• Problem:
Please transcribe the line with "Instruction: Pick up" and the lines after it through the end of the listing below, keeping both ends and nothing more.

• Information given:
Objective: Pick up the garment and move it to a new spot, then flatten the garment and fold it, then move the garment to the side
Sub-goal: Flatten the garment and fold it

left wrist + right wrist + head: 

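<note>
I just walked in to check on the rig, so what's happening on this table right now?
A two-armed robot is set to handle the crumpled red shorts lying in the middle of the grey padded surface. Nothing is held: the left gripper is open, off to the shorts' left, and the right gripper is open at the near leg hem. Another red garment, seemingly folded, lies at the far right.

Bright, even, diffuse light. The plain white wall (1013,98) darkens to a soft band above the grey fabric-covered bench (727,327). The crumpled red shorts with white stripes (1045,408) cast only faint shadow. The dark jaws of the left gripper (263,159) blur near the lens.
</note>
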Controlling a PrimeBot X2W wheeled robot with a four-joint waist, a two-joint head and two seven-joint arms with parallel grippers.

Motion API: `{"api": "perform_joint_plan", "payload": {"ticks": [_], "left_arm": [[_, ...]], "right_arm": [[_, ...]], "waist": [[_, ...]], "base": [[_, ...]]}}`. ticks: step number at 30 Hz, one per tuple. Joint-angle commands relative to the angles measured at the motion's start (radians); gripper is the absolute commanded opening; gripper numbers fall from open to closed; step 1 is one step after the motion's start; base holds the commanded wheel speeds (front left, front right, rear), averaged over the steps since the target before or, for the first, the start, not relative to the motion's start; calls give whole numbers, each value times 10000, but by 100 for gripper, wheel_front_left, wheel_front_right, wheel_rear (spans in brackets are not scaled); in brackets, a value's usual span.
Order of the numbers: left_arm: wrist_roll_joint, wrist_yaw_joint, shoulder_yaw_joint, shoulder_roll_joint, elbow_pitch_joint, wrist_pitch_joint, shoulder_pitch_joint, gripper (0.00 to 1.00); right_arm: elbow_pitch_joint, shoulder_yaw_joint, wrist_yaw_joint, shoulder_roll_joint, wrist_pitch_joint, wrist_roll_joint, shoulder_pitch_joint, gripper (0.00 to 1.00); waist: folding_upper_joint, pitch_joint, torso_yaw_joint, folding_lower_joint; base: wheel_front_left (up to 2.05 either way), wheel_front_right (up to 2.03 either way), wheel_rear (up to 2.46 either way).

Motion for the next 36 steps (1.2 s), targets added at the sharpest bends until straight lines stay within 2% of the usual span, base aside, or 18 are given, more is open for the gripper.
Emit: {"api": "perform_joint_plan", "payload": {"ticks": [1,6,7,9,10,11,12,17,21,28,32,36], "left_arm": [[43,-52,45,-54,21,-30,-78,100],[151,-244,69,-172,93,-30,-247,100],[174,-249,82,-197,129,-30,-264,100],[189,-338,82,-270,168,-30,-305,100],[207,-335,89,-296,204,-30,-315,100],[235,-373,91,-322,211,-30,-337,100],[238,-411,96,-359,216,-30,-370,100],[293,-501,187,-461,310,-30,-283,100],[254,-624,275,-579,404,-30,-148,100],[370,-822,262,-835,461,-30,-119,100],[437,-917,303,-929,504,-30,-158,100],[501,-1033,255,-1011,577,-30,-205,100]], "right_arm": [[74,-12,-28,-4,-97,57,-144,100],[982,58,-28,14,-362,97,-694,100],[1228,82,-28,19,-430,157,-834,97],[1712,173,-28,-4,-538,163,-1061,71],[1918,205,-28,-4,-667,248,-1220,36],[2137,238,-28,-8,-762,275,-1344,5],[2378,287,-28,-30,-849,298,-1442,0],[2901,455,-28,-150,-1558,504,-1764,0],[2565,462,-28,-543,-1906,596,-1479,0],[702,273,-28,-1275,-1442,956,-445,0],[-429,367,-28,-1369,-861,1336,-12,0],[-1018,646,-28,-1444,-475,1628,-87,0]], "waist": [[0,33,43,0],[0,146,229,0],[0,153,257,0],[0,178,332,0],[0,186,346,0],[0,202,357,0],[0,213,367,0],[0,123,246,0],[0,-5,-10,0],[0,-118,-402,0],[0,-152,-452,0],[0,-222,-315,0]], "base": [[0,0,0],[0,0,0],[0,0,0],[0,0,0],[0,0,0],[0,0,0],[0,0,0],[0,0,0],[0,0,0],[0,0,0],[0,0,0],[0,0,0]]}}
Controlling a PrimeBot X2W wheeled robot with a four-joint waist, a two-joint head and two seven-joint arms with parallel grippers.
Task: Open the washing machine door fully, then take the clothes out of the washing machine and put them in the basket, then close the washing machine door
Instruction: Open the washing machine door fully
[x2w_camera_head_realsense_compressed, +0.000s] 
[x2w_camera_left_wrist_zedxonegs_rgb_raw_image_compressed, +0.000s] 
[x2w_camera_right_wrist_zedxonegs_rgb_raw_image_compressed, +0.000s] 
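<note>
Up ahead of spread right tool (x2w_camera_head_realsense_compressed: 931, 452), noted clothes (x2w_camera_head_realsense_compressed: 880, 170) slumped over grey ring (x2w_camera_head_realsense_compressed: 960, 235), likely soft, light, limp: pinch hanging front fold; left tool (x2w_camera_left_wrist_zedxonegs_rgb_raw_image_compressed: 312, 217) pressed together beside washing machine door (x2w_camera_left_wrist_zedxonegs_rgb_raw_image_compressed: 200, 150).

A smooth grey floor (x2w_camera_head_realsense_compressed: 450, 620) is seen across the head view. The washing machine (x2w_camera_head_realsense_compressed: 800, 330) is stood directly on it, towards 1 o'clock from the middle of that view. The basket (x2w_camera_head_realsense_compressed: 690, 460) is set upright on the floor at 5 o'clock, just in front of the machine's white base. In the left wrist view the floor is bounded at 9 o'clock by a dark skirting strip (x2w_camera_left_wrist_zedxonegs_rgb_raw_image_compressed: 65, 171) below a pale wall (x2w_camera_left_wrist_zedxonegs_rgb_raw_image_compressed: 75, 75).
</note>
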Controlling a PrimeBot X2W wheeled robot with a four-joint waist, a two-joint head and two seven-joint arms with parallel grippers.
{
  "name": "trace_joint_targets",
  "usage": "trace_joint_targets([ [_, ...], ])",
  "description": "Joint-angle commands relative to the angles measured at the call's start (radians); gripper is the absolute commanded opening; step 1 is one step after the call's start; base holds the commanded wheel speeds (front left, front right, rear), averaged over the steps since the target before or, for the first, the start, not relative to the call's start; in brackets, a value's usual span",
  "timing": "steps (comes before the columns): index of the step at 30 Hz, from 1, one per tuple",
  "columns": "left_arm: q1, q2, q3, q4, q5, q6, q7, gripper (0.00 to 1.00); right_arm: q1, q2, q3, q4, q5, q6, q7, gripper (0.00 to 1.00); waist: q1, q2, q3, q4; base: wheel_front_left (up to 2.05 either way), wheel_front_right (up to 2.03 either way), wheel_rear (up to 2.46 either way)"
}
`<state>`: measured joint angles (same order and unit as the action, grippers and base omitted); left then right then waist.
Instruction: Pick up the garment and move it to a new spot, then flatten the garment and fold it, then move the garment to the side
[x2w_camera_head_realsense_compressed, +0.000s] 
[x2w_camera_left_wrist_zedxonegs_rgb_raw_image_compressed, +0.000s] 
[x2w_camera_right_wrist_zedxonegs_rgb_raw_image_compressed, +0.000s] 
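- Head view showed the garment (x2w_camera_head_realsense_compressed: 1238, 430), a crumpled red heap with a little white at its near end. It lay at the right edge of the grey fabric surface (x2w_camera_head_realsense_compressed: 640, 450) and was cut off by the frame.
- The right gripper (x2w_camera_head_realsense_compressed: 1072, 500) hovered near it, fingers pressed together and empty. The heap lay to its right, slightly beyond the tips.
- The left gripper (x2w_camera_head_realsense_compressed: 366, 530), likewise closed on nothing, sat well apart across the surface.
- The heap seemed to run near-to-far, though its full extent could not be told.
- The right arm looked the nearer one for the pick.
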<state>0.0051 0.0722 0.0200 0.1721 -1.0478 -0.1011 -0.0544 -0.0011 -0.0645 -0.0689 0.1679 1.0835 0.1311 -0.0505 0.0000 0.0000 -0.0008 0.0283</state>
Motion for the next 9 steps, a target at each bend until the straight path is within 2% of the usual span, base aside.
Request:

• The answer:
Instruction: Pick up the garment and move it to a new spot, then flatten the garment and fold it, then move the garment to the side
[x2w_camera_head_realsense_compressed, +0.000s] 
[x2w_camera_left_wrist_zedxonegs_rgb_raw_image_compressed, +0.000s] 
[x2w_camera_right_wrist_zedxonegs_rgb_raw_image_compressed, +0.000s] 
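- Head view showed the garment (x2w_camera_head_realsense_compressed: 1238, 430), a crumpled red heap with a little white at its near end. It lay at the right edge of the grey fabric surface (x2w_camera_head_realsense_compressed: 640, 450) and was cut off by the frame.
- The right gripper (x2w_camera_head_realsense_compressed: 1072, 500) hovered near it, fingers pressed together and empty. The heap lay to its right, slightly beyond the tips.
- The left gripper (x2w_camera_head_realsense_compressed: 366, 530), likewise closed on nothing, sat well apart across the surface.
- The heap seemed to run near-to-far, though its full extent could not be told.
- The right arm looked the nearer one for the pick.
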<state>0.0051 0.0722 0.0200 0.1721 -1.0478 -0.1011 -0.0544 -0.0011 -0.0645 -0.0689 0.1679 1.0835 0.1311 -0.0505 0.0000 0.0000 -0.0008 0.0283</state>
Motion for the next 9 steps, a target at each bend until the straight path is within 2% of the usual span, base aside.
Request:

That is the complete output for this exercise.